# What you have to do:
Repeat precisely the span of lines below that opens with the line containing "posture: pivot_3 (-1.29" and closes with the line containing "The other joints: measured", both included.

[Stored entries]
......
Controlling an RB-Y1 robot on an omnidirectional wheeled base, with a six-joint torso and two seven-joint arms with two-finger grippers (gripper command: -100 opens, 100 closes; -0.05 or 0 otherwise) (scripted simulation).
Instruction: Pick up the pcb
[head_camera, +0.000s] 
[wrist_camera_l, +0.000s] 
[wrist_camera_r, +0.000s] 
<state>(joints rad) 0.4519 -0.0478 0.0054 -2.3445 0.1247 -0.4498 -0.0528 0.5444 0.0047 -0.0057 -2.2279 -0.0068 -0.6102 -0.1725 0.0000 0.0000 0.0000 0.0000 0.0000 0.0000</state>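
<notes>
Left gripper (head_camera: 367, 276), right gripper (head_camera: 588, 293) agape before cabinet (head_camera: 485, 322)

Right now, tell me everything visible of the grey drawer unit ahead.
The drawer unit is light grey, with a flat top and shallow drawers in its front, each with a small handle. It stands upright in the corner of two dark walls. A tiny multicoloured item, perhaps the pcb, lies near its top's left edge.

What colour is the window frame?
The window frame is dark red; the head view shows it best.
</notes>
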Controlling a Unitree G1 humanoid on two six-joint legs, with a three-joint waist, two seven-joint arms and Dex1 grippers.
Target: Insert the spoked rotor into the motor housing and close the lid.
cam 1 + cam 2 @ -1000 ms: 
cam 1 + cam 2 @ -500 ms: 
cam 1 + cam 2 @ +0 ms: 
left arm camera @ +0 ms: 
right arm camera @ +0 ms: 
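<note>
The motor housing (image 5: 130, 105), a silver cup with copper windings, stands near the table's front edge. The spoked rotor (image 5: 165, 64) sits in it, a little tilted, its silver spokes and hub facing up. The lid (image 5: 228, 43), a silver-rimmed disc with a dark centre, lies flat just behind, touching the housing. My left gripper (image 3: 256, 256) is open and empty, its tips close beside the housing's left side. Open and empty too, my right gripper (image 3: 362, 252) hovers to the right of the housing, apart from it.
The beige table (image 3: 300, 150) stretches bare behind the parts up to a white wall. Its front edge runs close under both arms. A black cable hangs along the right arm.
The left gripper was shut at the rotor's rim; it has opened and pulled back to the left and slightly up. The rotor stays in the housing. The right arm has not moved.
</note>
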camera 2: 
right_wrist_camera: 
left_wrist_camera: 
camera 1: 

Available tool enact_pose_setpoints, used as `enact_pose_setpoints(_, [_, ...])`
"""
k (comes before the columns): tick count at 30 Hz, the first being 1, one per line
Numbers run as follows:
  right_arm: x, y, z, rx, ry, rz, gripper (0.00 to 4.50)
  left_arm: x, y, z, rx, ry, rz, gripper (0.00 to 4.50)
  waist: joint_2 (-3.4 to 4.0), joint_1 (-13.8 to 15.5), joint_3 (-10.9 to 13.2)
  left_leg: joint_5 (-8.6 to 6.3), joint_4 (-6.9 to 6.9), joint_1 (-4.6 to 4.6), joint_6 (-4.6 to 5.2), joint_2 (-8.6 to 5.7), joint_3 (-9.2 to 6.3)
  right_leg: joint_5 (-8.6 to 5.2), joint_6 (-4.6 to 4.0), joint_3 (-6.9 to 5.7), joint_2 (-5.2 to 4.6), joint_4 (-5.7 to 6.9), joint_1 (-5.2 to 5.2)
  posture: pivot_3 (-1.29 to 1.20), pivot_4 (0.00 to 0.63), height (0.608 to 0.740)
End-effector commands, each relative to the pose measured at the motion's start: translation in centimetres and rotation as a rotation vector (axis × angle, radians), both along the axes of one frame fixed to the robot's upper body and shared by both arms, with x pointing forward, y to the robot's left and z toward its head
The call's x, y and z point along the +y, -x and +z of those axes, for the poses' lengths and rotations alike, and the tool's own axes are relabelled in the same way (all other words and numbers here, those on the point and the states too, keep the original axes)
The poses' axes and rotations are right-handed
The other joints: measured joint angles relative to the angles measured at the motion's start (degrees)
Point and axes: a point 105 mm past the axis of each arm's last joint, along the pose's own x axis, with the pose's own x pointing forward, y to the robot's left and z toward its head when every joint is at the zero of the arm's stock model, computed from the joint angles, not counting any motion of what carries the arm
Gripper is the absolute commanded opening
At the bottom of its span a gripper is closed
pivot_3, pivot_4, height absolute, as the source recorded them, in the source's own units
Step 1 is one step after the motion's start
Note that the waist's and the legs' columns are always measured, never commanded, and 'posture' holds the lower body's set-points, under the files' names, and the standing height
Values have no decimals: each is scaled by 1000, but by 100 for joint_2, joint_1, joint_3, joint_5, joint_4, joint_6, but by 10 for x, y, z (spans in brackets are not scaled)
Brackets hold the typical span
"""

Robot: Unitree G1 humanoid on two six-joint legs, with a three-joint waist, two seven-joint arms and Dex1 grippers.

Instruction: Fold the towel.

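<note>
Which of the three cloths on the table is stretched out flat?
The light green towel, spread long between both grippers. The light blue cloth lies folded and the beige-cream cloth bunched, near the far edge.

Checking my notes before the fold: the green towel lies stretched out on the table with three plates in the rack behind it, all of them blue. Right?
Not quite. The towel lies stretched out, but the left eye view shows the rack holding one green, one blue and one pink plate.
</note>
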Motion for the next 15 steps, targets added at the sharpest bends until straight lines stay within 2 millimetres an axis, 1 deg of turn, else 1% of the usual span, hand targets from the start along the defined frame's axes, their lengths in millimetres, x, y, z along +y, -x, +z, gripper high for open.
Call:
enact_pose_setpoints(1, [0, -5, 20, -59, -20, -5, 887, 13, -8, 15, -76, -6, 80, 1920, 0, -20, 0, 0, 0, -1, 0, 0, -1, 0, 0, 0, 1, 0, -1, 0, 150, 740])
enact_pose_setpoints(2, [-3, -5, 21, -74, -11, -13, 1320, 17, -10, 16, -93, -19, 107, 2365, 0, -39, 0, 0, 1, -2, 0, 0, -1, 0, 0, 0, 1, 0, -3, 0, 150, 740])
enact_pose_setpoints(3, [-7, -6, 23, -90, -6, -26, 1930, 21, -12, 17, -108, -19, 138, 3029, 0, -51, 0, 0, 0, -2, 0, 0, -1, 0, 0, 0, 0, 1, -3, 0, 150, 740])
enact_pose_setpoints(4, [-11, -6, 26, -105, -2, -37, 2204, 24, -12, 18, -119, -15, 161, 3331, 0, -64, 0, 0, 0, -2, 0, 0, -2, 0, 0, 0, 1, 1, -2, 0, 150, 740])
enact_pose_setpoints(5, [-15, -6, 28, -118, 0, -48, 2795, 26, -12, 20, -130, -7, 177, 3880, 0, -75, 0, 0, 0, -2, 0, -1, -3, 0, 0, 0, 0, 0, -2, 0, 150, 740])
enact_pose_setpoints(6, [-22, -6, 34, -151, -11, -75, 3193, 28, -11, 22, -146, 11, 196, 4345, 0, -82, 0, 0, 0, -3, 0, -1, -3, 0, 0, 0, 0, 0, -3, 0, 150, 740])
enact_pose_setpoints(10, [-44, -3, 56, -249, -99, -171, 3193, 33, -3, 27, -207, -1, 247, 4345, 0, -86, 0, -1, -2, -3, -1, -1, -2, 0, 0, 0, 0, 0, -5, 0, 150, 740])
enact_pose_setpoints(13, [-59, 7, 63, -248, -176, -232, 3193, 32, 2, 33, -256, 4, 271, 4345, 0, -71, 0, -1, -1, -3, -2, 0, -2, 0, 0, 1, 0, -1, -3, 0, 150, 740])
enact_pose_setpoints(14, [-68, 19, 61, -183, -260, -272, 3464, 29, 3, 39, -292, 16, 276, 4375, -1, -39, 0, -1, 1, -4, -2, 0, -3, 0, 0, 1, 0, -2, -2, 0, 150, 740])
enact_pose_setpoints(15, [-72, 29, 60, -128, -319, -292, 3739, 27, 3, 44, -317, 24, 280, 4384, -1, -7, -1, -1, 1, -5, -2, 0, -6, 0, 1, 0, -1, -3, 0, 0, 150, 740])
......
# Exercise result:
  posture: pivot_3 (-1.29 to 1.20), pivot_4 (0.00 to 0.63), height (0.608 to 0.740)
End-effector commands, each relative to the pose measured at the motion's start: translation in centimetres and rotation as a rotation vector (axis × angle, radians), both along the axes of one frame fixed to the robot's upper body and shared by both arms, with x pointing forward, y to the robot's left and z toward its head
The call's x, y and z point along the +y, -x and +z of those axes, for the poses' lengths and rotations alike, and the tool's own axes are relabelled in the same way (all other words and numbers here, those on the point and the states too, keep the original axes)
The poses' axes and rotations are right-handed
The other joints: measured joint angles relative to the angles measured at the motion's start (degrees)

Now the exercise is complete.